Copy, from the data below, every line that has "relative" in it.

Data excerpts
==================================================

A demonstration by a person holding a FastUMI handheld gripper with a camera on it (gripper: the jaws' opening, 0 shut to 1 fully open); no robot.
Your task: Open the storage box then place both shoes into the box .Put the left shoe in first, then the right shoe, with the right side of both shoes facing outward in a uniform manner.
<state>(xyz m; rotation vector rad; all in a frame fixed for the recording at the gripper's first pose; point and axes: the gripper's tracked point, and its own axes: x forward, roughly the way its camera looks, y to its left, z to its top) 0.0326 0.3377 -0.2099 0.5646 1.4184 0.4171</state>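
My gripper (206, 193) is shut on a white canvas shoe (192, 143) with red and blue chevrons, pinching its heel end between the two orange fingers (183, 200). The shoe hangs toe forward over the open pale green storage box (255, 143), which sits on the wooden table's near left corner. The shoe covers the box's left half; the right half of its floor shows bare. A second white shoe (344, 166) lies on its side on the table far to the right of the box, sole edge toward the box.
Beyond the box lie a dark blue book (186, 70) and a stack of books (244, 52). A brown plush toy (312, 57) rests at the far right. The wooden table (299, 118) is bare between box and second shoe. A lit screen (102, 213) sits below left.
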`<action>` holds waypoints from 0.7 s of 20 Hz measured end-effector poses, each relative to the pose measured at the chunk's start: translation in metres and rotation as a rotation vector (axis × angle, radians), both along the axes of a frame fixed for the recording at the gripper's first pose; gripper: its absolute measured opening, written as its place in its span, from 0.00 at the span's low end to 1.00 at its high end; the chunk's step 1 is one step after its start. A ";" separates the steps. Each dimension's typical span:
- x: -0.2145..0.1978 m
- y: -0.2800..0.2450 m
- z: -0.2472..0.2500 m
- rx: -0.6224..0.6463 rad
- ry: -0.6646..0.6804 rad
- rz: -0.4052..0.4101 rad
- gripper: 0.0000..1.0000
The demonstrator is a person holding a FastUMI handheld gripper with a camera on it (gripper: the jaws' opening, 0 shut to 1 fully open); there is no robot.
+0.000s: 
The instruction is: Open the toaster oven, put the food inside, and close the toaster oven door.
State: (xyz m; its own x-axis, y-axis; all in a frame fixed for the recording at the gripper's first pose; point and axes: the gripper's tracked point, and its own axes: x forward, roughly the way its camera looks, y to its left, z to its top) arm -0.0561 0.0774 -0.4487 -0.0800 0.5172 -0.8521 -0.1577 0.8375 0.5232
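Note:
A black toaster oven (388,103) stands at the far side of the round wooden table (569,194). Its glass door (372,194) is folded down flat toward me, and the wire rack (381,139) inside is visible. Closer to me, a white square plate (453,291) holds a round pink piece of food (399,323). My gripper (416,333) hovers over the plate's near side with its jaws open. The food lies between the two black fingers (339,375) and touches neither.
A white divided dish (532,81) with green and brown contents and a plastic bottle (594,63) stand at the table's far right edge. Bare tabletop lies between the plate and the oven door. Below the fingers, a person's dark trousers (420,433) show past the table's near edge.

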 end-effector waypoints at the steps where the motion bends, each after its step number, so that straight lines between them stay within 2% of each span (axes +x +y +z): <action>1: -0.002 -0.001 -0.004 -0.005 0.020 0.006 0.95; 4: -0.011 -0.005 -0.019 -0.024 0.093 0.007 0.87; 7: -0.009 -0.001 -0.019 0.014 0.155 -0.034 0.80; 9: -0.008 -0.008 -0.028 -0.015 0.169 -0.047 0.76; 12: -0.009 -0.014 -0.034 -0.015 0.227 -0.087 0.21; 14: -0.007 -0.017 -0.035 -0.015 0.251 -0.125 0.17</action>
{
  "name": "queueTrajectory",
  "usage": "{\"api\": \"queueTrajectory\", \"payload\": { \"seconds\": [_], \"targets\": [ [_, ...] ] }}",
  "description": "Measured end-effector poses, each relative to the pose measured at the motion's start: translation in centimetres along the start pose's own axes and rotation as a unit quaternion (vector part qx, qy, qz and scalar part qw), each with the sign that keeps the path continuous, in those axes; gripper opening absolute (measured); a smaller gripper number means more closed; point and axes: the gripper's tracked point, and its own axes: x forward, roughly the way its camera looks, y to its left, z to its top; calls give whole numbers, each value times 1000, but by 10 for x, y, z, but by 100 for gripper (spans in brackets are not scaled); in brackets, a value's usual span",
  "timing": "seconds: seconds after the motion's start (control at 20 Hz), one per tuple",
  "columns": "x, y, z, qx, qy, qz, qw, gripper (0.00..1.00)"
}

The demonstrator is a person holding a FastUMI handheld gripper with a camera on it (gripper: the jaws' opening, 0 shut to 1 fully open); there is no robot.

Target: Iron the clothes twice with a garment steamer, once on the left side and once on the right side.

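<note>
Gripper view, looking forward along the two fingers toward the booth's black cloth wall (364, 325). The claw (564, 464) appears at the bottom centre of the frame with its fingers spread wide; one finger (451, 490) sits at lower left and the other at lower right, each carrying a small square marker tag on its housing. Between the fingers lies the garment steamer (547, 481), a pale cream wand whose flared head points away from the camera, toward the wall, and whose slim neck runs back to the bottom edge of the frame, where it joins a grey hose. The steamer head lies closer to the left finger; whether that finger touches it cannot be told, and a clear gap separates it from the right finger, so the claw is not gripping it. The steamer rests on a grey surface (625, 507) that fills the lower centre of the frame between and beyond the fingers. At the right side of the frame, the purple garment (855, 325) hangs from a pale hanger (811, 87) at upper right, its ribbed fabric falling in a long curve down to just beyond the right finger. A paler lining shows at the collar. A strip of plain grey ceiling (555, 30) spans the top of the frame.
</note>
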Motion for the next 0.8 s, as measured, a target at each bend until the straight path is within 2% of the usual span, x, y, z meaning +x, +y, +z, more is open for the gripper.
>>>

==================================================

The answer =
`<action>` holds waypoints from 0.7 s of 20 Hz measured end-effector poses, each relative to the pose measured at the chunk's start: translation in metres and rotation as a rotation vector (axis × angle, radians), both along the axes of a frame fixed for the recording at the gripper's first pose; gripper: its absolute measured opening, written as its place in its span, from 0.00 at the span's low end to 1.00 at its high end; the chunk's step 1 is one step after its start. A ";" separates the steps. Each dimension's typical span:
  "description": "Measured end-effector poses, each relative to the pose measured at the motion's start: translation in centimetres along the start pose's own axes and rotation as a unit quaternion (vector part qx, qy, qz and scalar part qw), each with the sign that keeps the path continuous, in those axes; gripper opening absolute (measured); a smaller gripper number means more closed; point and axes: the gripper's tracked point, and its own axes: x forward, roughly the way its camera looks, y to its left, z to its top; calls give whole numbers, each value times 1000, but by 10 for x, y, z, but by 100 for gripper (spans in brackets are not scaled); in brackets, a value's usual span",

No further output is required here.